**What this task involves:** For the entries below, repeat exactly each line starting with the one that contains "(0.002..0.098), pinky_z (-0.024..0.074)" and going on through the one that contains "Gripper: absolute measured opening", and no others.

*** Data for processing

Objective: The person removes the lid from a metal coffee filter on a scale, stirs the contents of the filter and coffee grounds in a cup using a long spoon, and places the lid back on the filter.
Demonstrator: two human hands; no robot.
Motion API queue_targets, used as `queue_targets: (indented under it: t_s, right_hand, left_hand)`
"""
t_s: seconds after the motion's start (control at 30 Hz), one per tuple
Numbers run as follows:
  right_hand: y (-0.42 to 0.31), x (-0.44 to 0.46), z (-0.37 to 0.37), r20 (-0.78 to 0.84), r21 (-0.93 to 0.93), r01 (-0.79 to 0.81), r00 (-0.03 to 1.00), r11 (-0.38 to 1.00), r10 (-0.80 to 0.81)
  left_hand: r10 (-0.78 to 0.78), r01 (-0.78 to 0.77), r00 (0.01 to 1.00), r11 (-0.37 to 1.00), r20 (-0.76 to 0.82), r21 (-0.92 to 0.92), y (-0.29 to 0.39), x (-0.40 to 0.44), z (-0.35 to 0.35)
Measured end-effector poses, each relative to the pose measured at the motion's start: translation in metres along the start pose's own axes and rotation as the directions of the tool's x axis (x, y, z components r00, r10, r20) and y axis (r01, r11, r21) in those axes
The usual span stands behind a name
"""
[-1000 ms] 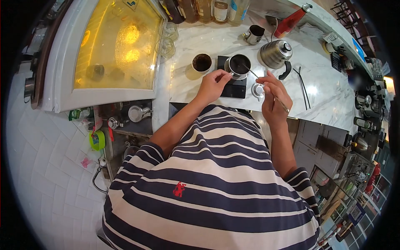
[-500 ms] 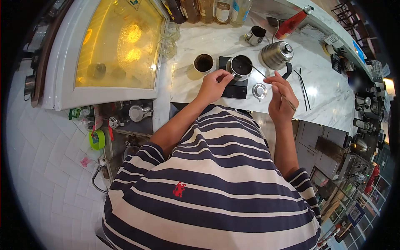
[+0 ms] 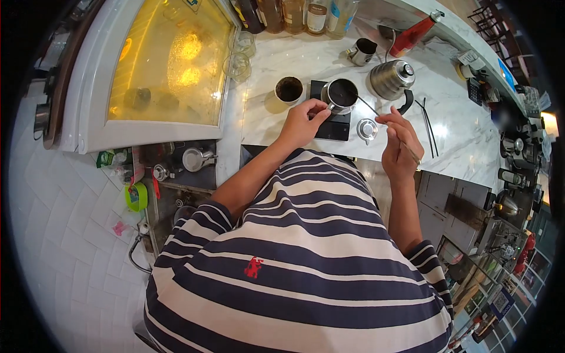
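A metal cup [image 3: 345, 110] of dark liquid stands upright on a black scale [image 3: 333, 131]. At its near side, the fingers of my left hand [image 3: 304, 122] are closed on the cup's handle. My right hand [image 3: 402, 145] pinches a long thin stirring spoon [image 3: 368, 105], whose far end dips into the liquid; the bowl of the spoon is hidden. Left of the scale is another cup [image 3: 288, 102] with dark residue or grounds inside. A small round metal lid [image 3: 367, 130] with a knob lies between the scale and my right hand.
A steel gooseneck kettle [image 3: 388, 79] stands behind my right hand, with a small pitcher [image 3: 361, 52] beyond it. Two dark straws [image 3: 429, 126] lie at the right. Bottles [image 3: 293, 15] line the back, and glasses [image 3: 236, 66] stand beside the yellow-lit cabinet [image 3: 170, 65].
My left fingers have shifted slightly at the cup's handle. My right hand has moved a little lower and to the right, with the spoon still in the liquid.
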State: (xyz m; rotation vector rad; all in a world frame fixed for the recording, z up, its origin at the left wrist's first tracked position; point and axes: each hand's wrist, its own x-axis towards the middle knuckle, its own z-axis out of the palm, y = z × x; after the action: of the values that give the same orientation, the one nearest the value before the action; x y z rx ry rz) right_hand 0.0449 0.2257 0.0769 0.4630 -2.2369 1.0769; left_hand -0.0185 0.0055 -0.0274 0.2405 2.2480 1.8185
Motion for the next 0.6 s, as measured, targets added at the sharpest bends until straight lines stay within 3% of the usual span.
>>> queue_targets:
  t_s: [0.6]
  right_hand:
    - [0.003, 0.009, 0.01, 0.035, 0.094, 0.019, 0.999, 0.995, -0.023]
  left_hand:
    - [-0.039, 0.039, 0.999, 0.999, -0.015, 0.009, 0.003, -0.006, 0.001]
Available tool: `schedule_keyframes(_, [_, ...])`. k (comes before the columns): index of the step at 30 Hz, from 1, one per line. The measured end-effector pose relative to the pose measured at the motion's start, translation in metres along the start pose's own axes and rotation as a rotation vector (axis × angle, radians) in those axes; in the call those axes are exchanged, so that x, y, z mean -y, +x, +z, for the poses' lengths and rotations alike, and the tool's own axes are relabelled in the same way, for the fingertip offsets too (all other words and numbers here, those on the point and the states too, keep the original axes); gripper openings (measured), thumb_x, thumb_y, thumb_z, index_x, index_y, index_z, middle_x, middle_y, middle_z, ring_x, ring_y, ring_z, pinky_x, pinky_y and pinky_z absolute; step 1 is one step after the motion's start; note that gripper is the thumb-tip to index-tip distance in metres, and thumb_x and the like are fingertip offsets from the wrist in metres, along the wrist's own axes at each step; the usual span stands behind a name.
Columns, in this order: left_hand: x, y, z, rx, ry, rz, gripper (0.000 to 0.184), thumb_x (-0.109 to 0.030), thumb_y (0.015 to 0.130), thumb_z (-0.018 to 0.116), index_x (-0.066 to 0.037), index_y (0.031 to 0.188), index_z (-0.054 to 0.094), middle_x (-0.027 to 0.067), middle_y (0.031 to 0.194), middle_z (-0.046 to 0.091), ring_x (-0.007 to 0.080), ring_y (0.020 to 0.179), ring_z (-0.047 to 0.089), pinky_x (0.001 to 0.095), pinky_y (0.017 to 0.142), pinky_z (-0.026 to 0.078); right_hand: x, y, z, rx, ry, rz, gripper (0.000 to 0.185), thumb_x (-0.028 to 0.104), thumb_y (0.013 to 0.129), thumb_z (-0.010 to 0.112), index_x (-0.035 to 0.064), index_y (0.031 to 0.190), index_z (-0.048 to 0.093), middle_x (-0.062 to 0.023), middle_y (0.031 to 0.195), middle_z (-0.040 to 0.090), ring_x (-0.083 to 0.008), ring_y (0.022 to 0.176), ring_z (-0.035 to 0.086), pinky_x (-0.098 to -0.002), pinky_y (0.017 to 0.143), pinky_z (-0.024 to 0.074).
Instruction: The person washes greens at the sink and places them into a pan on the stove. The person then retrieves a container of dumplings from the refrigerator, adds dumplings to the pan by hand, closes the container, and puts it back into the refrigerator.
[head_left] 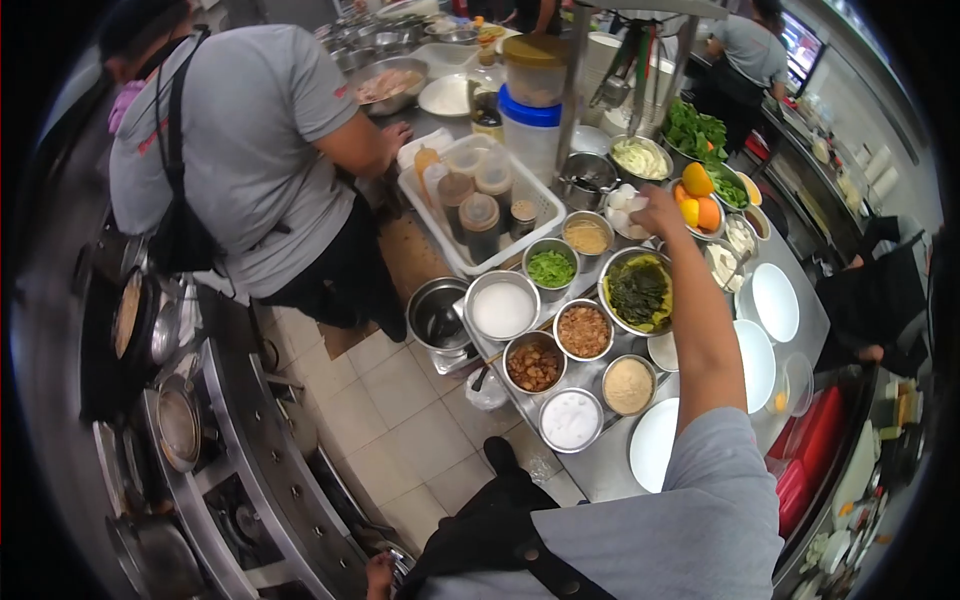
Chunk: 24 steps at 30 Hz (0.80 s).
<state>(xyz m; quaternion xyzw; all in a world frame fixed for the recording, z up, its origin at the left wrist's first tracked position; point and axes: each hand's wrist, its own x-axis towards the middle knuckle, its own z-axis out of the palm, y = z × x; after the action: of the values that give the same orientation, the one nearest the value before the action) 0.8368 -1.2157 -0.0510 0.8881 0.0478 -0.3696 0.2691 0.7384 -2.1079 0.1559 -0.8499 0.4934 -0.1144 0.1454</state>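
Note:
My right hand (pixel 655 212) reaches across the table to a small metal bowl of white eggs (pixel 626 203). Its fingers are bent down at the eggs, and what lies between them is hidden. Low at the bottom edge, my left hand (pixel 379 574) is closed at the rim of a shiny metal bowl (pixel 402 563), partly hidden by my black apron. Near my right forearm stand a bowl of dark leafy greens (pixel 638 292), a bowl of orange and yellow fruit (pixel 698 212), and a bowl of beige shreds (pixel 587 236).
Several filled bowls, including chopped greens (pixel 550 268) and white powder (pixel 502 308), crowd the metal table. A white basket (pixel 480 262) holds bottles. White plates (pixel 757 365) lie right. A co-worker (pixel 240 150) stands left, above the stove (pixel 245 520). Another person (pixel 748 55) stands far right.

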Motion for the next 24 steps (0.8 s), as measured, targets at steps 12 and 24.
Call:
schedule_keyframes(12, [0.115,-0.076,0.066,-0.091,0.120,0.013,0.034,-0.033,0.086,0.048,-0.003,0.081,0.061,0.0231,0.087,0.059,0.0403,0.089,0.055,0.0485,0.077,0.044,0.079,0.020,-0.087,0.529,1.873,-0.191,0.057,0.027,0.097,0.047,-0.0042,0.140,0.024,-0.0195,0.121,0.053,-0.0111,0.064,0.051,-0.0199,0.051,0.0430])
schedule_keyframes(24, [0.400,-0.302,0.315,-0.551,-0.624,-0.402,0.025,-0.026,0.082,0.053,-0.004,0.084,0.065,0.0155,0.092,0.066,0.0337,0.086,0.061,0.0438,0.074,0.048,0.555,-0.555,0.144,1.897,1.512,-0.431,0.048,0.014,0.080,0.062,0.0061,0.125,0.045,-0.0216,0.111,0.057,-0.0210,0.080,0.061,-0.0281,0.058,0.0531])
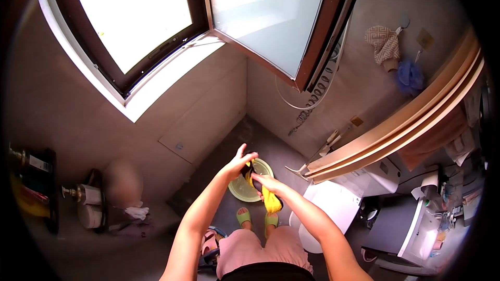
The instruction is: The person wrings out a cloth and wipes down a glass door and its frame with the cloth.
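A yellow and black piece of cloth (272, 201) is stretched between my two hands over a pale green basin (241, 193). I cannot make out what kind of item it is. My left hand (239, 163) grips its black and yellow upper end, thumb sticking out. Lower and to the right, my right hand (266, 183) is closed around the middle. The yellow end hangs down below that hand, outside the basin's rim. What lies inside the basin is mostly hidden by my hands and the cloth.
Green slippers (243, 215) are on my feet by the basin. A white toilet (325, 205) stands close on the right, near a curved sliding door frame (385, 135). An open window sash (271, 15) juts in overhead. Shelves with bottles (89, 194) line the left wall.
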A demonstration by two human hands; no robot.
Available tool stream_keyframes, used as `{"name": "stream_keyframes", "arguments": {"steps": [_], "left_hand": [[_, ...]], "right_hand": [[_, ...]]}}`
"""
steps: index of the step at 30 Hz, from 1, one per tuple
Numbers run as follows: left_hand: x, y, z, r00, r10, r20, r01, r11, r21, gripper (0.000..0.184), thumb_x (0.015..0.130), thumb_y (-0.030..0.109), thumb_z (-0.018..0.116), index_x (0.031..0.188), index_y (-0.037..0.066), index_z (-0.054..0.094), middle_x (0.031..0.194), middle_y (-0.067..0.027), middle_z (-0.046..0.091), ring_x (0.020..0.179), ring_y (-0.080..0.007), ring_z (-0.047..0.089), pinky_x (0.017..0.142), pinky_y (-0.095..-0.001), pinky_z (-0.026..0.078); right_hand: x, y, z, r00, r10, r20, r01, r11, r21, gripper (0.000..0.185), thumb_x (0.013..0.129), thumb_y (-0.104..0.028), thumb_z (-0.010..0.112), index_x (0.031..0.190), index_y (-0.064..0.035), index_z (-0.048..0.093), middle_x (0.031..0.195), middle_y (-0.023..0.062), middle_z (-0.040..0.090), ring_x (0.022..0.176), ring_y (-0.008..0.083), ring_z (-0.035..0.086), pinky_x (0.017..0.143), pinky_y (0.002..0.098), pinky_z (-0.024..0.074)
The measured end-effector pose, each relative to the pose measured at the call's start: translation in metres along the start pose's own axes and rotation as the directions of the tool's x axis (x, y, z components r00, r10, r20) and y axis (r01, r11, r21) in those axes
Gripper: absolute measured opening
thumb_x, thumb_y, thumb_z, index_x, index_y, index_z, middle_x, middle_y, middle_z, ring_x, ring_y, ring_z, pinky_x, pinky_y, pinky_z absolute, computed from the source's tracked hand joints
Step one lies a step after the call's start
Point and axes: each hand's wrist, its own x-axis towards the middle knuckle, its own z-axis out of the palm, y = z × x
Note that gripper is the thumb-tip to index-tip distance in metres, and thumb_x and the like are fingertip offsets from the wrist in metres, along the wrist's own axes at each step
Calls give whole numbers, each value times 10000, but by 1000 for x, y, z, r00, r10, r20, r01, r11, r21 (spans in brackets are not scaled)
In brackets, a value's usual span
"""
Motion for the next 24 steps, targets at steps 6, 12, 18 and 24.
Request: {"name": "stream_keyframes", "arguments": {"steps": [6,12,18,24], "left_hand": [[-62,-8,-22,315,800,511,-596,-252,762,774,693,176,777,1403,188,470,1542,-207,298,1435,-443,277,1158,-587,268],[-73,40,-7,4,694,720,-535,-607,588,431,734,204,725,1156,235,641,1170,-60,620,1259,-290,542,1129,-608,297],[-82,88,-2,-89,512,854,-509,-761,403,204,766,122,708,943,138,606,977,-67,598,1080,-253,624,1056,-611,425],[-77,86,-6,-83,451,888,-454,-811,369,203,742,120,714,920,115,617,927,-68,631,940,-238,661,917,-503,541]], "right_hand": [[-27,-6,-14,913,-60,405,-154,867,475,648,961,-687,364,1123,-89,555,554,34,474,417,184,469,469,338,422],[-60,-22,12,710,-114,695,-310,836,454,722,959,-724,277,1233,-103,523,539,16,418,365,142,425,469,312,457],[-97,-40,6,776,-145,614,-151,902,403,391,939,-279,681,1199,-79,469,908,69,591,777,166,631,582,370,588],[-105,-85,-6,958,94,270,56,866,-497,664,868,-217,742,1366,-9,354,1010,145,623,821,161,668,621,344,580]]}}
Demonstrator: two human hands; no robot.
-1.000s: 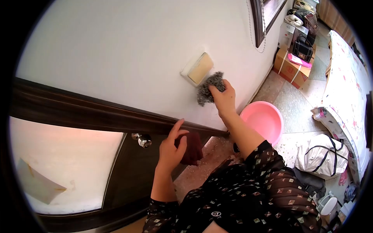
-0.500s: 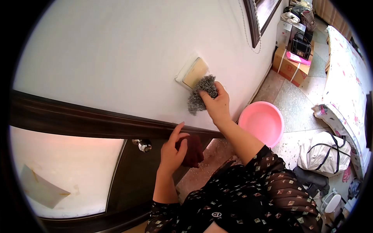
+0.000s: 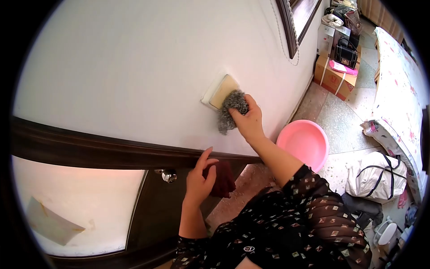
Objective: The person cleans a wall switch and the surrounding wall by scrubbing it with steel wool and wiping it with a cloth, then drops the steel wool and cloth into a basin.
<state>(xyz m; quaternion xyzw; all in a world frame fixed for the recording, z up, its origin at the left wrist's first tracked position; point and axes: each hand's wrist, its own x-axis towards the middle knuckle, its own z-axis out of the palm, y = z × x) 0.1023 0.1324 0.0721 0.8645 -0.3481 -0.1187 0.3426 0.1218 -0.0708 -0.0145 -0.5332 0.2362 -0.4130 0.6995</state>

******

**Result of the exercise:**
Numbers run as follows: left_hand: x, y, z, r00, r10, r20, r01, r11, r21, gripper (0.000..0.184), thumb_x (0.015..0.130), thumb_y (-0.030..0.109), thumb_z (-0.018..0.116), index_x (0.031..0.188), index_y (-0.037..0.066), index_z (-0.054..0.094), middle_x (0.031..0.194), middle_y (-0.067..0.027), middle_z (-0.046..0.091), ring_x (0.020..0.179), ring_y (-0.080..0.007), ring_z (-0.047..0.089), pinky_x (0.017..0.142), pinky_y (-0.095..-0.001), pinky_z (-0.026..0.078); right_hand: x, y, z, r00, r10, r20, r01, r11, r21, gripper (0.000..0.185), thumb_x (0.013..0.129), thumb_y (-0.104..0.028), thumb_z (-0.010..0.112), index_x (0.031..0.190), index_y (-0.064..0.035), index_z (-0.048..0.093), middle_x (0.031..0.195), middle_y (-0.023..0.062), middle_z (-0.040..0.090), ring_x (0.022..0.176), ring_y (-0.008..0.083), ring_z (-0.035..0.086), pinky_x (0.017..0.143), pinky_y (0.002..0.098), pinky_z (-0.024..0.074)
The measured end-effector pose, each relative to the pose measured at the call's start: translation in metres along the start pose's own axes and rotation as the directions of the tool's x axis (x, y, z components r00, r10, r20) and y axis (r01, r11, r21) in those axes
Gripper: absolute measured opening

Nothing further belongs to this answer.